Code for the Master's Thesis "Chapter Segmentation in German Literary Texts"

This repository contains the code used to create the dataset for chapter segmentation. Code used for experiments remains for archival purposes and was not made to work OOB.

This dataset was created using the Gutenberg-DE Edition 16 digital download. The dataset parser expects the archive extracted on disk.
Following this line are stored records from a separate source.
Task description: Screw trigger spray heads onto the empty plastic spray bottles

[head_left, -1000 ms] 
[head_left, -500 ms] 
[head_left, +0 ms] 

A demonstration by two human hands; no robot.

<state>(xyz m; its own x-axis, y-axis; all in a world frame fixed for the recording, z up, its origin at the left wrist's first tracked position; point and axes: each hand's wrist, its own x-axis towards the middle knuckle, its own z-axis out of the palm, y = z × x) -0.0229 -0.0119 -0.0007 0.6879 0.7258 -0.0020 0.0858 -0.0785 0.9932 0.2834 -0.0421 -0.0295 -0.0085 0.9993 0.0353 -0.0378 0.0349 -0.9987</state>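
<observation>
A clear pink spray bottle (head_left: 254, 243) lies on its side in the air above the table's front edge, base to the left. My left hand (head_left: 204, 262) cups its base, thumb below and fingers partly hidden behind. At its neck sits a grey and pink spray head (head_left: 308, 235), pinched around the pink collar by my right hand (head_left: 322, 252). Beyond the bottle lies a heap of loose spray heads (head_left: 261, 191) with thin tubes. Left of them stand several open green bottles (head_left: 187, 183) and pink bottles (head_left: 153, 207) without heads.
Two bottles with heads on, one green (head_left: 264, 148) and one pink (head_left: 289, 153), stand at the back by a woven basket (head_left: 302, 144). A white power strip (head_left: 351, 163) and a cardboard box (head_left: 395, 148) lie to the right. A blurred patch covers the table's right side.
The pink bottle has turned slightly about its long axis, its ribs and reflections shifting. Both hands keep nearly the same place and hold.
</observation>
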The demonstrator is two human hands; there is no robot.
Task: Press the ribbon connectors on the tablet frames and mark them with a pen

Other editions were not tested.

To create the dataset from the thesis:

# install required python packages for dataset parsing
# the use of a virtual environment is recommended
pip install -r requirements.txt
# create the dataset in the corpus folder
# see python parse.py -h for additional arguments
# some decode errors are expected
python parse.py <path-to>/gutenberg-edition16/

From then on, it is possible to recreate experiments, though this will likely require editing some of the code and installing additional dependencies not included in the requirements.txt.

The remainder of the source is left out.